Sur la question du fondement des stratégies d'opposition, on reprendra ici le cadre proposé par Crozier et Friedberg qui s'ancre lui-aussi dans une forme de sociologie du jeu. Pour ces auteurs, le comportement de l'individu est l'expression d'une stratégie visant soit à contraindre les autres membres de l'organisation pour satisfaire ses propres exigences, soit à échapper à leurs contraintes par la protection systématique de sa propre marge de liberté et de manœuvre (Crozier & Friedberg, 1977 ; p.91-92). Le jeu combinatoire proposé par Baker et Faukner (1991) rejoint cette proposition, en cela que l'espace social y est décrit comme le lieu d'une compétition entre des acteurs qui cherchent à assurer leurs propres intérêts et à contrôler des ressources stratégiques. Parce que les rôles fournissent un certain nombre d'avantages à ceux qui les assument, les acteurs peuvent chercher à en accumuler de manière à augmenter leurs marges de manœuvres (Sieber, 1974) , mais aussi – comme j'ai pu le proposer – à utiliser ceux qu'ils possèdent déjà pour contraindre les autres acteurs à les laisser utiliser ces ressources à leur guise. Dans la pensée de Crozier et Friedberg, cette dimension compétitive explique la nature parfois conflictuelle et contre-productive du fonctionnement des organisations. Pour autant, si l'organisation peut s'expliquer en termes de

rapports de force, cela ne doit pas occulter qu'elle est avant tout le produit d'une collaboration qui trouve sa justification dans l'interdépendance des individus.

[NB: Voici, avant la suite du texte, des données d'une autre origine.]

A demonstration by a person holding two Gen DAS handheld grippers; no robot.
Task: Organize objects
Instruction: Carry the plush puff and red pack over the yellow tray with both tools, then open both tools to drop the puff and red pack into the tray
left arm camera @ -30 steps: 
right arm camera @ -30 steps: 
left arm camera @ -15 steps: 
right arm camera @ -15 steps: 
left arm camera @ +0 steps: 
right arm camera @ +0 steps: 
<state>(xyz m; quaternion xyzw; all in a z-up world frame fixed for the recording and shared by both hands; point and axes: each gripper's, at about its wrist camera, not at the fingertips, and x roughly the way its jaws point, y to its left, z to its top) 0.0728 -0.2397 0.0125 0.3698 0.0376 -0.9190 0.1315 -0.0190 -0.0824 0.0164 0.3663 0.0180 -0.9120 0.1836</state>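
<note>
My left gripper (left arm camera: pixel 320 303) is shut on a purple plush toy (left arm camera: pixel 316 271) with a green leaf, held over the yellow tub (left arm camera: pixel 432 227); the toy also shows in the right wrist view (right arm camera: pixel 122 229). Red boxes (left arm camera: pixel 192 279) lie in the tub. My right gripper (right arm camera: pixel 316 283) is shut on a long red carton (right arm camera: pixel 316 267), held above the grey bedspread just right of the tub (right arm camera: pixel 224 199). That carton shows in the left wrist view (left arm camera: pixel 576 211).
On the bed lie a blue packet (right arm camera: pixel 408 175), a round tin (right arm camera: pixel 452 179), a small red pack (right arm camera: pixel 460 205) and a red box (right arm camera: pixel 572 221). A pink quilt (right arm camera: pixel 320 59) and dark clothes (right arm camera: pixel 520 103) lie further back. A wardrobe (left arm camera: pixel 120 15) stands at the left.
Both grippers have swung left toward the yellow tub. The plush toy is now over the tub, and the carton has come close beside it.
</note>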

Du point de vue des rôles, ce lien d'interdépendance est fondé sur le fait que chaque individu endosse un rôle complémentaire de ceux qui sont pris par les autres participants, soutenant ainsi l'émergence et l'existence d'un cadre commun (Goffman, 1974a). Chaque cafouillage ou déviance peut dès lors rapidement se transformer en enjeu collectif, en cela que chaque acteur y verra souvent une menace pour sa propre situation. En même temps qu'ils cherchent individuellement à satisfaire leurs intérêts, les individus vont ainsi mettre en place un certain nombre de stratégies collaboratives destinées à conserver la maîtrise des impressions (Goffman, 1973 ; p.197-223) et à maintenir l'« ordre rituel » qui y est rattaché (Goffman, 1974b). Cette attitude protectrice pourra notamment passer par une forme de complaisance envers la façade des autres participants de l'interaction, dans l'objectif de ne pas leur faire perdre la face (Goffman, 1973 ; p.216). L'enjeu de cette collaboration presque forcée peut devenir d'autant plus important lorsque la crédibilité du groupe entier est engagée, ou que celui-ci cherche à s'assurer le contrôle d'une situation. L'individu devient alors le représentant d'une entité collective dont il faut préserver l'impression d'ensemble. Dès lors : « Pour une équipe, un des objectifs permanents est de maintenir la définition de la situation que propose sa représentation. » (Goffman, 1973 ; p.137), le tout visant à imposer à la scène des règles qui favorisent le groupe. Dans des contextes plus opérationnels, la préservation du cadre concourra également à la préservation de la capacité du groupe à agir de manière organisée face à des situations qui le mettent en danger. A l'échelle de telles situations, des dysfonctionnements dans la distribution des rôles peuvent entraîner de graves crises de coordination (Weick, 1993) pouvant mener à la disparition du groupe en situation de crise.

Proposition 5 : La distribution des rôles au sein d'un collectif est un processus d'ajustements

mutuels entre les individus qui le composent, basé sur un double mouvement de collaboration et de compétition. Elle peut être plus ou moins contrainte par le cadre social en vigueur au sein de l'ensemble concerné.